Subject: DHS cyber review board to investigate Chinese hack of US telecom as victim net widens
Source: Nextgov/FCW
https://www.nextgov.com/cybersecurity/2024/10/dhs-cyber-review-board-investigate-chinese-hack-us-telecom-victim-net-widens/400597/
The Department of Homeland Security said Sunday that a key cybersecurity review panel will investigate a Chinese infiltration into U.S. telecom networks and affiliated wiretap infrastructure, marking a major escalation in an ongoing federal probe into the breaches that have compromised both government officials and staff on presidential campaigns. The Cyber Safety Review Board — stood up by the Biden administration in 2022 to scrutinize root causes of major cybersecurity events — “will initiate a review of this incident at the appropriate time,” a DHS spokesperson said in an email. The Wall Street Journal first reported the panel’s decision.
The hackers have also hoovered up audio communications from U.S. political figures, including a Trump campaign advisor, the Washington Post reported Sunday. Salt Typhoon also had access to victims’ unencrypted messages, added the report, which cited people familiar with the matter. At least one U.S. official was notified that hackers had accessed their personal phone.

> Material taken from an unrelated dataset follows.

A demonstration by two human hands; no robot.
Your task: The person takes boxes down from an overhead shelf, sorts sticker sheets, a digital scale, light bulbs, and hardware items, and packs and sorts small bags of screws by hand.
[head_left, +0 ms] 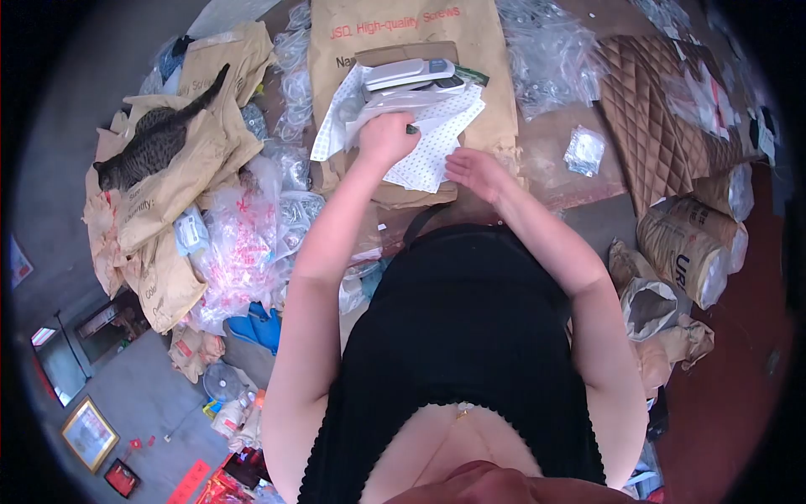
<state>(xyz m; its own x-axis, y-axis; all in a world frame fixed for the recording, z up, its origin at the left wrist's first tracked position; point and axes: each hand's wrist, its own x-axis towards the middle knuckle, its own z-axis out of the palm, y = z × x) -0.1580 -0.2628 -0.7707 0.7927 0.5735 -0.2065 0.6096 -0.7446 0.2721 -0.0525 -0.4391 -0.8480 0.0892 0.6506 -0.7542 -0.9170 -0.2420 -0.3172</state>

The break-ins into the wiretap request systems may have compromised some of the most sensitive national security data on U.S. surveillance targets, and have raised questions about the security architecture of the backdoor installations enabled by a 30-year-old surveillance law whose oversight falls heavily on the private sector and third-party compliance providers.
The telecommunications espionage marks China as now the second major foreign adversary to have explicitly compromised the data and communications of 2024 presidential campaign entities, after Iranian state-affiliated hackers this past summer nabbed Trump campaign documents and floated them to media outlets with hope that they’d be published online. Individuals behind those hacks were charged by the Justice Department last month.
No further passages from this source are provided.